The talented Slovak ice hockey player Nela Lopušanová has attracted the attention of experts and the media again, just days after she landed in the USA.
In August, the 15-year-old from Žilina started to study at Bishop Kearney High School and playing for the local Bishop Kearney Selects U19 team. In her first game, she shot four goals and recorded an assist.
“This girl is gonna set US hockey on fire,” Hockey News Hub tweeted.
Michigan goals
Despite her young age, she has already received several accolades.
At last year’s world championship for under-18 players, she was named the most valuable player of the tournament. She surprised many when she scored a so-called Michigan goal, a lacrosse-style goal scored from behind the net, during a game against Sweden.
However, she had performed the same goal multiple times before.
“For me, it’s a normal goal,” she told the International Ice Hockey Federation. “I do it at training day after day.”
As the first Slovak in history, she won the Piotr Nurowski Award for the best young athlete in Europe in winter sports for 2023. Also, Lopušanová was named the third best female ice hockey player in the world in the 2022/2023 season by the International Ice Hockey Federation.
She recently starred in Prague, where she played for Premier Ice Prospects at the World Selects International under-18 tournament just before going overseas. During this event, she scored 15 goals and assisted four times.
Hockey is her life
In a January interview with a local Slovak medium, she confessed that ice hockey means a lot to her.

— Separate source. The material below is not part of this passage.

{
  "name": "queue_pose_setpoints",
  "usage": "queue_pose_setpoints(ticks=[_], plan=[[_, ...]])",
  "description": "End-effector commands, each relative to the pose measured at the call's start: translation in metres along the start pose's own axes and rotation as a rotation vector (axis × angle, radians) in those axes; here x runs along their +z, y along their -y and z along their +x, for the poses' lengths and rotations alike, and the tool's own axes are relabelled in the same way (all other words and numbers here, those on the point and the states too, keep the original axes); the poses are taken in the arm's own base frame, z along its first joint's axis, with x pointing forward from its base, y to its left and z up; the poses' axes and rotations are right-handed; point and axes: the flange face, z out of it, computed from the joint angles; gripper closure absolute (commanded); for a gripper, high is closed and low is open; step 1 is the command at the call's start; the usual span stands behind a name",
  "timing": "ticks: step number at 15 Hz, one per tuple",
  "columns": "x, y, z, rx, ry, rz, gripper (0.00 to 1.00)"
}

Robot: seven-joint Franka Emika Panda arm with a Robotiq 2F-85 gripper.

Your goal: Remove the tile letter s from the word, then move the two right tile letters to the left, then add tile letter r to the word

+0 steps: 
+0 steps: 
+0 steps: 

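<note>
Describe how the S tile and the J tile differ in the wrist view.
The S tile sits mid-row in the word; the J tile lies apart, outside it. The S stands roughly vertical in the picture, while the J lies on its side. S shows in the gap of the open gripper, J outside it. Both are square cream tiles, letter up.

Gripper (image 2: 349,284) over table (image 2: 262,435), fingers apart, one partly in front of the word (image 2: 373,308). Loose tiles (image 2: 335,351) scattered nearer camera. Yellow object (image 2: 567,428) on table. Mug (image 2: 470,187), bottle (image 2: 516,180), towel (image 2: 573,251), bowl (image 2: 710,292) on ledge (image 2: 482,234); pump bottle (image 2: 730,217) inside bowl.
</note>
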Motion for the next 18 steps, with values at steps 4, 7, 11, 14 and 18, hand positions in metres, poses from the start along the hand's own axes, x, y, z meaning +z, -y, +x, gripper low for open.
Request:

“For me, hockey has been more or less my whole life since my brother and I became involved with it since we were little, and it's the most discussed topic in our family,” she said.
Despite her achievements and the media attention the young talent has received, her mother Slávka is not afraid of her not bearing the pressure. She went on to say that her older brother plays a significant role in Nela’s interest in hockey.
"We used to take him to the stadium. Nela took a hockey stick herself and played behind the boards during training,” her mother recalled. She was about four years old.
“If our son had danced ballet, she would have probably become a ballerina,” laughed Nela's mother.